_Aim of the task_
Once the line containing "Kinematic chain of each" is found in the entries below, reproduce it and every line after it, stopping at and including the line containing "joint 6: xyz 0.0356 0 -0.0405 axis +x"; reproduce nothing else, and keep each line exact.
─── Data supplied ───
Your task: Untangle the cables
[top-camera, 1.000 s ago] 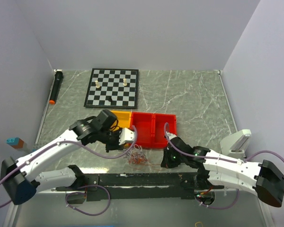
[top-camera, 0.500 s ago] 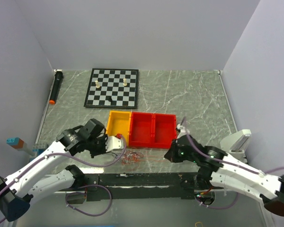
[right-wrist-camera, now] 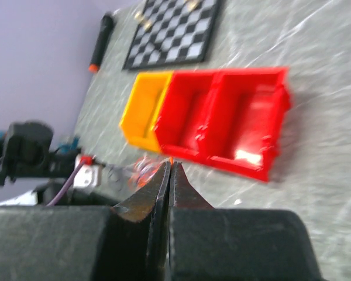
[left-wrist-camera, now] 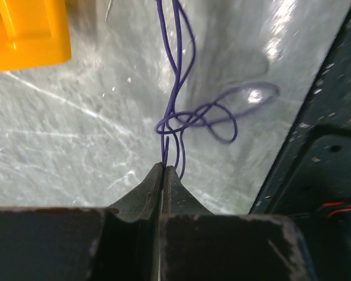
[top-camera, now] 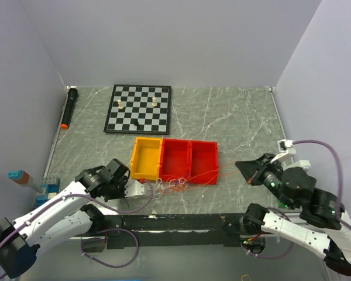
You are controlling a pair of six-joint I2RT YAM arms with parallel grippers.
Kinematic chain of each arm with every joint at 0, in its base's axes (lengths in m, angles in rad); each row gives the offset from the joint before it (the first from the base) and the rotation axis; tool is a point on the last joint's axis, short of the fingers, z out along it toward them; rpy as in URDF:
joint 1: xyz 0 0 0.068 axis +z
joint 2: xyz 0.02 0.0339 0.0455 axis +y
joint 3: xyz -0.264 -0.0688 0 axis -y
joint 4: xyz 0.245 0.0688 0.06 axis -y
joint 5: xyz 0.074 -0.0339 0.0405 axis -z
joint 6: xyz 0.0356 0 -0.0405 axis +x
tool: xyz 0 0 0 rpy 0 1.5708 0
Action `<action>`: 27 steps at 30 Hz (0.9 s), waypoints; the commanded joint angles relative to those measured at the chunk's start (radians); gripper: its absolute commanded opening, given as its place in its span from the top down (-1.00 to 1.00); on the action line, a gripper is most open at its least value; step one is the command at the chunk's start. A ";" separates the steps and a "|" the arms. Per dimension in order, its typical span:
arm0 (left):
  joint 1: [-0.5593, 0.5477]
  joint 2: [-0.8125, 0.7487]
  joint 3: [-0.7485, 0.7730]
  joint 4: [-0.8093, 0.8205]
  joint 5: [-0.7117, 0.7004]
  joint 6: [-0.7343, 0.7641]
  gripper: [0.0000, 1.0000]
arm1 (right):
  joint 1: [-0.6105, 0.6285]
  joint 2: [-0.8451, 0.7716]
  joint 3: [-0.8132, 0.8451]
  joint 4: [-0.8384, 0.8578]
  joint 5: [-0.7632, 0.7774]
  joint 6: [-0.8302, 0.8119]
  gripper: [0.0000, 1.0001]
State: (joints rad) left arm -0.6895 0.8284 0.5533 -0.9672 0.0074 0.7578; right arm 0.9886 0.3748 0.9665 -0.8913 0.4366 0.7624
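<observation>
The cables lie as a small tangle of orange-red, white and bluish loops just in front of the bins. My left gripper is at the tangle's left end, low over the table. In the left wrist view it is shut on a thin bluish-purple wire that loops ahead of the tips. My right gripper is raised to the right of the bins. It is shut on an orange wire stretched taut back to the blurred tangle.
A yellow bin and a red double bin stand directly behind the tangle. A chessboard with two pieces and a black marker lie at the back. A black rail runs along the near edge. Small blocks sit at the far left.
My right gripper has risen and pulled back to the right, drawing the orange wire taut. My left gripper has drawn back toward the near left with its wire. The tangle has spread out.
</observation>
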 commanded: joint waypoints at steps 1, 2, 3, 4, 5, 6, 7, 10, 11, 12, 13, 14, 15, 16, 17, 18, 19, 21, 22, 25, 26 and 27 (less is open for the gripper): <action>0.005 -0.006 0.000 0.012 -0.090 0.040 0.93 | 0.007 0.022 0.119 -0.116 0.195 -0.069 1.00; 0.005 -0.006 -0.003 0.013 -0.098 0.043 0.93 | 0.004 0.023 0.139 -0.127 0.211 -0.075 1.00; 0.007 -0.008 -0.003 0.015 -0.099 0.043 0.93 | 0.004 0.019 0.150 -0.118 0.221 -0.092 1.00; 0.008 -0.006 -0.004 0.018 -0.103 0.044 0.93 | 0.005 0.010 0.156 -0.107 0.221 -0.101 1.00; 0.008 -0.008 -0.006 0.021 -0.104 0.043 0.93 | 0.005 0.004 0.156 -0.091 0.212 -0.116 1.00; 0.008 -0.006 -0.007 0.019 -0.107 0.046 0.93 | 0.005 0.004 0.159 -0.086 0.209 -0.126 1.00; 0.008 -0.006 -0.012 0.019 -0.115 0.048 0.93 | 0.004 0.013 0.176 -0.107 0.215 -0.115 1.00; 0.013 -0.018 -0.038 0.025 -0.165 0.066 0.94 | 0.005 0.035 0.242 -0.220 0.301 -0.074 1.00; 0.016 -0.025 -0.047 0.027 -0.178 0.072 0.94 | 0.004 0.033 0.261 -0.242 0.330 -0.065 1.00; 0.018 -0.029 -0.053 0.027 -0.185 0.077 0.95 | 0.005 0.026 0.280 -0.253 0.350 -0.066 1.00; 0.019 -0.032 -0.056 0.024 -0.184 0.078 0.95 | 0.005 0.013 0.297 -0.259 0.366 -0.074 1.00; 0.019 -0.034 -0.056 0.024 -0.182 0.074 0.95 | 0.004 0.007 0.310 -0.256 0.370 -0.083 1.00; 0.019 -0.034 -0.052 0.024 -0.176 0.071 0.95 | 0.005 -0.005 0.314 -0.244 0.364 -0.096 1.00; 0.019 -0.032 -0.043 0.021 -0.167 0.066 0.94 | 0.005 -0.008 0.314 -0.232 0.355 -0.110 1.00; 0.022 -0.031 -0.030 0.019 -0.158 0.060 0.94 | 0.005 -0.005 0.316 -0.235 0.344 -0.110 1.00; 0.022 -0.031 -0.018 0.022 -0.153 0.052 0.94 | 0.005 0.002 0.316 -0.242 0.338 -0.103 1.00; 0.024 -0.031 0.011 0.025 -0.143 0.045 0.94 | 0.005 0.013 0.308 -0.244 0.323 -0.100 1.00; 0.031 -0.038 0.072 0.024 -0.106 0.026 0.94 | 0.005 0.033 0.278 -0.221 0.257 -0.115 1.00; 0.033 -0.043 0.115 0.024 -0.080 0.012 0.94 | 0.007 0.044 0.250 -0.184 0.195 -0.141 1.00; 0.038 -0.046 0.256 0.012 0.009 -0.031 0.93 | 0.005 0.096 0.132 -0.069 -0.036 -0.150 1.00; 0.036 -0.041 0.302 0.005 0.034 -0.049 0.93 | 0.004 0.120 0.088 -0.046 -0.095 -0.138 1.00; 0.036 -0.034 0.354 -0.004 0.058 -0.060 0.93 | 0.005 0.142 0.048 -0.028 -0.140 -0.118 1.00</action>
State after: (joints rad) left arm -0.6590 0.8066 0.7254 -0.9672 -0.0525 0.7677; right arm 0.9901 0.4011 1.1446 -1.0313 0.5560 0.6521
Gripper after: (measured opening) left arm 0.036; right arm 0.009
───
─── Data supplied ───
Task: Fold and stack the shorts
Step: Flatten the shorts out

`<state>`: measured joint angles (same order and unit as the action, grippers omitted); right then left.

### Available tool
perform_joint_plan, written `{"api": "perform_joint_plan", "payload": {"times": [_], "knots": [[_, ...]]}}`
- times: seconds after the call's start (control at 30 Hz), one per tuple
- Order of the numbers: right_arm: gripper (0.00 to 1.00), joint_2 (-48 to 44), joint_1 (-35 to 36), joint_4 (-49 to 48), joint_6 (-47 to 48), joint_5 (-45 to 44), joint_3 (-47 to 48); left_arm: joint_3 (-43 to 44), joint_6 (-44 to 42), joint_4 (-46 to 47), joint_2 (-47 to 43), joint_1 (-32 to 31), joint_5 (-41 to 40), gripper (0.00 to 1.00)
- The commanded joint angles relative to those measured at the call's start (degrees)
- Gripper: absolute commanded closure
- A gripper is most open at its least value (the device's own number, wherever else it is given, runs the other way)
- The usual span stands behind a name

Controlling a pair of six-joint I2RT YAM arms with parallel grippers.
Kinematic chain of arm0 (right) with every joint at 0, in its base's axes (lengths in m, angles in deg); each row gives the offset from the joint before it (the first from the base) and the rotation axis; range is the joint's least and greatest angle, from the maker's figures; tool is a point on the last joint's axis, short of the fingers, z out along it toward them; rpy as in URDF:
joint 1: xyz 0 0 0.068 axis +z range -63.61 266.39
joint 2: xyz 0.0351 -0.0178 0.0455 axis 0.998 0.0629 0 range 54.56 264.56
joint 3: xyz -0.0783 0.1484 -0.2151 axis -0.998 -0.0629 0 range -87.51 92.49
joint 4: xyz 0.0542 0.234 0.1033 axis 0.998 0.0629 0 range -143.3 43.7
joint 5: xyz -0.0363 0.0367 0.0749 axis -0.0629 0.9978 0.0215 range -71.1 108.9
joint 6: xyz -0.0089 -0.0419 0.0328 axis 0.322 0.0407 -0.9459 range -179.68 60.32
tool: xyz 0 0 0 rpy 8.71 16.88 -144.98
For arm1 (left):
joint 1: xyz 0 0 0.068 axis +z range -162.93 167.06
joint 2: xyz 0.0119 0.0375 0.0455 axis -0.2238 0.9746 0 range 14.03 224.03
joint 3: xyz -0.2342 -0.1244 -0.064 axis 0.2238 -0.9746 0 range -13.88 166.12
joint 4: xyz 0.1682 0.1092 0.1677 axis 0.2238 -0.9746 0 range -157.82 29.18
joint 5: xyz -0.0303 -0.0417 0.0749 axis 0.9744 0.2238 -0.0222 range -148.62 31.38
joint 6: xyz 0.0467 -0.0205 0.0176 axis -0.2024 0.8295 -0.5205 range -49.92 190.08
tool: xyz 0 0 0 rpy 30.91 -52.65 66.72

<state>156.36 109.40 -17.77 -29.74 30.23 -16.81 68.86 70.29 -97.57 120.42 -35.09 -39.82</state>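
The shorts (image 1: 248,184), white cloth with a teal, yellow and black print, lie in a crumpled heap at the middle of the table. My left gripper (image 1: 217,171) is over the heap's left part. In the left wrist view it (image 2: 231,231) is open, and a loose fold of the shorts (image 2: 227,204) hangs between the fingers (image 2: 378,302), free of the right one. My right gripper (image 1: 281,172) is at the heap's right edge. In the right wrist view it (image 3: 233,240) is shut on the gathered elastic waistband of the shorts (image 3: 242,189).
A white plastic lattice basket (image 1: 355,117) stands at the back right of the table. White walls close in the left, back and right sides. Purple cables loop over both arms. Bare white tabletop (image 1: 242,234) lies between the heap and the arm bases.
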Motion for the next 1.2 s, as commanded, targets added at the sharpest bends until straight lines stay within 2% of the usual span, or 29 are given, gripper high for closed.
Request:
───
_Your response_
Kinematic chain of each arm with every joint at 0, in its base's axes (lengths in m, angles in rad); each row gives the offset from the joint before it (the first from the base) and the rotation axis; tool is a point on the last joint's axis, short of the fingers, z out along it toward them; rpy as in URDF:
joint 1: xyz 0 0 0.068 axis +z
joint 2: xyz 0.02 0.0339 0.0455 axis +y
joint 3: xyz -0.264 -0.0688 0 axis -y
joint 4: xyz 0.245 0.0688 0.06 axis -y
joint 5: xyz 0.074 -0.0339 0.0405 axis -z
joint 6: xyz 0.0356 0 -0.0405 axis +x

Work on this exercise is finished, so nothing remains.